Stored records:
::::::

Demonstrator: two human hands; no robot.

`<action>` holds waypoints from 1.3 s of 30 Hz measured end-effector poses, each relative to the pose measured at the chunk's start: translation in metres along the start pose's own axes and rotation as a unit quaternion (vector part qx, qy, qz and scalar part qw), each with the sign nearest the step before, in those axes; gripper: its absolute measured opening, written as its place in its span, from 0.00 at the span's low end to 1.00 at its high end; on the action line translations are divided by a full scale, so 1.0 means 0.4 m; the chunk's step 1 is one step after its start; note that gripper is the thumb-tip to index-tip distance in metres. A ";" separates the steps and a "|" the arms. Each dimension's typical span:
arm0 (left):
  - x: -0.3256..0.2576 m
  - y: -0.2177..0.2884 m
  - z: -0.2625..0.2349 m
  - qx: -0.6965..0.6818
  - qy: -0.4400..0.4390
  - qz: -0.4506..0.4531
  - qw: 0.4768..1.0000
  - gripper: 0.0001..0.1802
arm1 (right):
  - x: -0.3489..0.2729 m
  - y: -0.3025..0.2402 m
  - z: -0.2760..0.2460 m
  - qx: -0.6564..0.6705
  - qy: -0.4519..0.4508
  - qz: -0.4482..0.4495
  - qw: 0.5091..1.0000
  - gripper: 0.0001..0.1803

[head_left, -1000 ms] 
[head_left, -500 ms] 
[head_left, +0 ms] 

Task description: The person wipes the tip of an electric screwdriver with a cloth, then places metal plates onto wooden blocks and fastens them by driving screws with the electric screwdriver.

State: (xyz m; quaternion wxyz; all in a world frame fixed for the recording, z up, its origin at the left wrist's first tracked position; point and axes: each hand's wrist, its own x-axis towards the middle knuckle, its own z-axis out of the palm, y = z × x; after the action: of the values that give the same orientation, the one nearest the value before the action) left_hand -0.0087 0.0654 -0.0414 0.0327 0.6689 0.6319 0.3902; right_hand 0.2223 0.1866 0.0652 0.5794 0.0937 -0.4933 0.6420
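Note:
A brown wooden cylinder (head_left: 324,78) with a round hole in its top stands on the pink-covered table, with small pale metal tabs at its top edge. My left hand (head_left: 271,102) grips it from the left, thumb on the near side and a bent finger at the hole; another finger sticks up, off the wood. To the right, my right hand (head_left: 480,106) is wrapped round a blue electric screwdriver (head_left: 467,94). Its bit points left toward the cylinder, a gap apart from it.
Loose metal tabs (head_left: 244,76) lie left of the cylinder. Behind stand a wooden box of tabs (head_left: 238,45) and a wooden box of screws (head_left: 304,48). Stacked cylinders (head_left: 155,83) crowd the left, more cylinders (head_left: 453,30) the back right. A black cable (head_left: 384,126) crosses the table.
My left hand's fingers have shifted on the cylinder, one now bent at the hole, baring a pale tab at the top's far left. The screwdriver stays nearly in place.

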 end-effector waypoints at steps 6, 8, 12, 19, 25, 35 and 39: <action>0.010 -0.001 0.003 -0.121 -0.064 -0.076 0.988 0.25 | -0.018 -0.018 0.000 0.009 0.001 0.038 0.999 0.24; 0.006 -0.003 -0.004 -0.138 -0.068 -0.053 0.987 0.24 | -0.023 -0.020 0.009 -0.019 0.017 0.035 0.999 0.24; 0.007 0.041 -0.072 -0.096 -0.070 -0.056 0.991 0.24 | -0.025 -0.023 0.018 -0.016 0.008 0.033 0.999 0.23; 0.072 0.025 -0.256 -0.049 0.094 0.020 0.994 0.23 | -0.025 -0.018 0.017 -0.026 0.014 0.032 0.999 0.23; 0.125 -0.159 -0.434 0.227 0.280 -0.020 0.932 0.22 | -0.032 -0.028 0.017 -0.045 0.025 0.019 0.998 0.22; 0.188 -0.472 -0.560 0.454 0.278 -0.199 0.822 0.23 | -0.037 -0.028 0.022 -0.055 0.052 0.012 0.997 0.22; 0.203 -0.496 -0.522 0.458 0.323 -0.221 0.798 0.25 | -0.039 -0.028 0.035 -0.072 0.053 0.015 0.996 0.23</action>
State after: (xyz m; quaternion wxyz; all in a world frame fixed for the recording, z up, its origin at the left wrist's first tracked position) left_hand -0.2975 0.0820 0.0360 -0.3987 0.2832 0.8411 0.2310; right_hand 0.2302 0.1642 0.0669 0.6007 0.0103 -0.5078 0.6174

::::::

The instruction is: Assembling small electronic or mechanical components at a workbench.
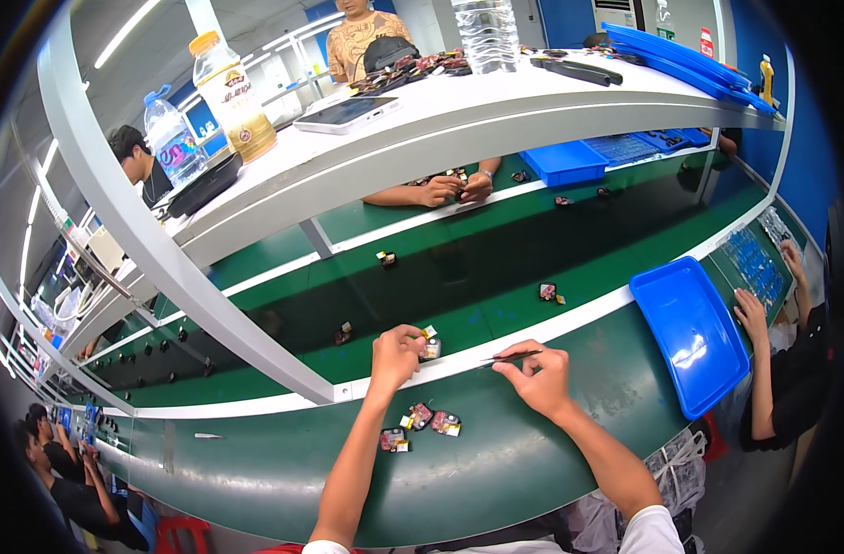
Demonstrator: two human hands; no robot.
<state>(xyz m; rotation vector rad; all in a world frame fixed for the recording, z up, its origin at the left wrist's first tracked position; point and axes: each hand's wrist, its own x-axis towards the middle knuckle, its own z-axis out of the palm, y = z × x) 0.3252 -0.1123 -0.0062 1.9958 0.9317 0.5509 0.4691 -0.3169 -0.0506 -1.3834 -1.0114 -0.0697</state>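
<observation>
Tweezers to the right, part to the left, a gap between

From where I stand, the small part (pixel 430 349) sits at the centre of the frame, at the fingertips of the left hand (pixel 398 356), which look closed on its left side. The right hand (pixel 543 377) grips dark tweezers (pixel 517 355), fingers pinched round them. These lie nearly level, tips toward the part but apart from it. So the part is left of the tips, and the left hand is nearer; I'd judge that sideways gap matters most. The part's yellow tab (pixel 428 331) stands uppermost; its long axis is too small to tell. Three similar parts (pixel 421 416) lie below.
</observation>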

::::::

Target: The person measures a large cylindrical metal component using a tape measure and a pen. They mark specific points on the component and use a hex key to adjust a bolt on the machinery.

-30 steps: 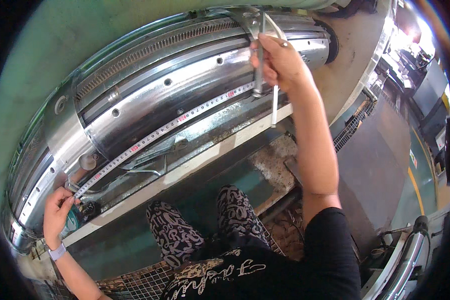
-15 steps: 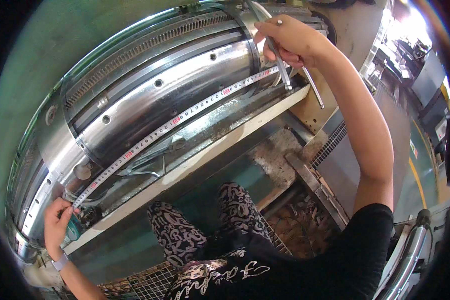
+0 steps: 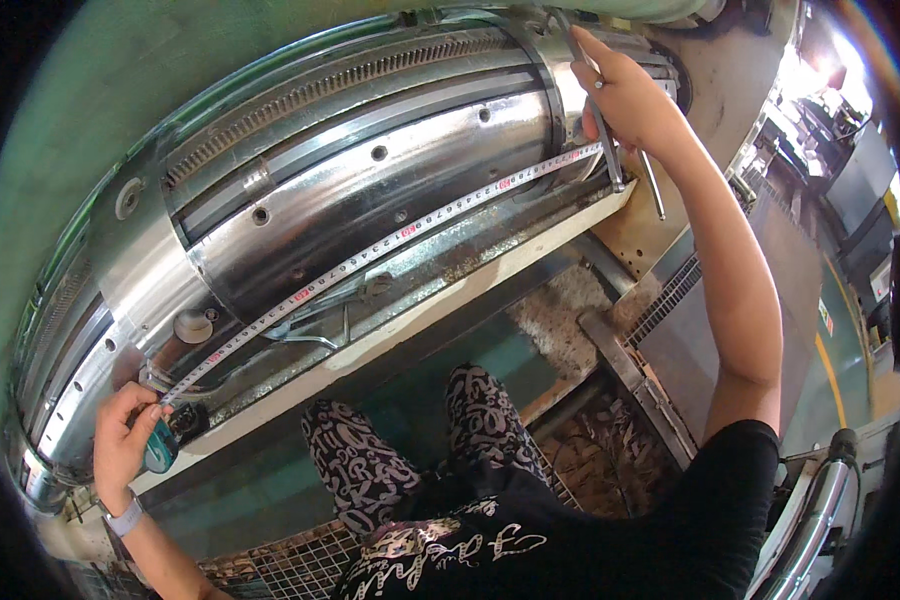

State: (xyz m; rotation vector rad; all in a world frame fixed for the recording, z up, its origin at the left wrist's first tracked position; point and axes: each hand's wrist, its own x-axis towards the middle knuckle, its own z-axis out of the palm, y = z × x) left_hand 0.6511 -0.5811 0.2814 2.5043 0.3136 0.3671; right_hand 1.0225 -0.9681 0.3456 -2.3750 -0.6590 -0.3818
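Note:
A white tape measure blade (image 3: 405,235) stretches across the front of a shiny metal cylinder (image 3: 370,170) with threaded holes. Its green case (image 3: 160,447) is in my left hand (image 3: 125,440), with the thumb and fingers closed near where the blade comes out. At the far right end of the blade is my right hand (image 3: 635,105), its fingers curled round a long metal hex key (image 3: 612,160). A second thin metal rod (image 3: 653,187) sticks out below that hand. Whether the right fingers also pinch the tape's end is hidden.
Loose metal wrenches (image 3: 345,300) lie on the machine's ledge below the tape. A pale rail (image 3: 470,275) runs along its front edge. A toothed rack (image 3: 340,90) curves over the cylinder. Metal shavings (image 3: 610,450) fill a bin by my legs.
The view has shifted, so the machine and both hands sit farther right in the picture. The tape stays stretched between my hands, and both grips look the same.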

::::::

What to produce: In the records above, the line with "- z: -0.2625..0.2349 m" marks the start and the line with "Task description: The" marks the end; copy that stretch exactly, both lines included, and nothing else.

Result below:
  - z: -0.2625..0.2349 m
  - qx: -0.6965..0.6818
  - qy: -0.4400..0.4390
  - qz: -0.4506..0.4531
  - qw: 0.4768..1.0000
  - gripper: 0.0001..0.1802
arm1 (right):
  - x: -0.3489..0.2729 m
  - y: -0.3025..0.2402 m
  - z: -0.2760..0.2460 m
  - qx: -0.6564..0.6705
  - qy: -0.4519..0.4508
  - qz: -0.4482..0.4495
  - qw: 0.5091..1.0000
  - gripper: 0.0001..0.1803

[head_left, -1000 ms] 
[head_left, -500 ms] 
[head_left, +0 ms] 

Task description: The person wipes the tip of an electric screwdriver with a cloth, then places metal plates onto wooden blocks and fastens them by driving screws with the electric screwdriver.

Exercise complete, with nothing further to add.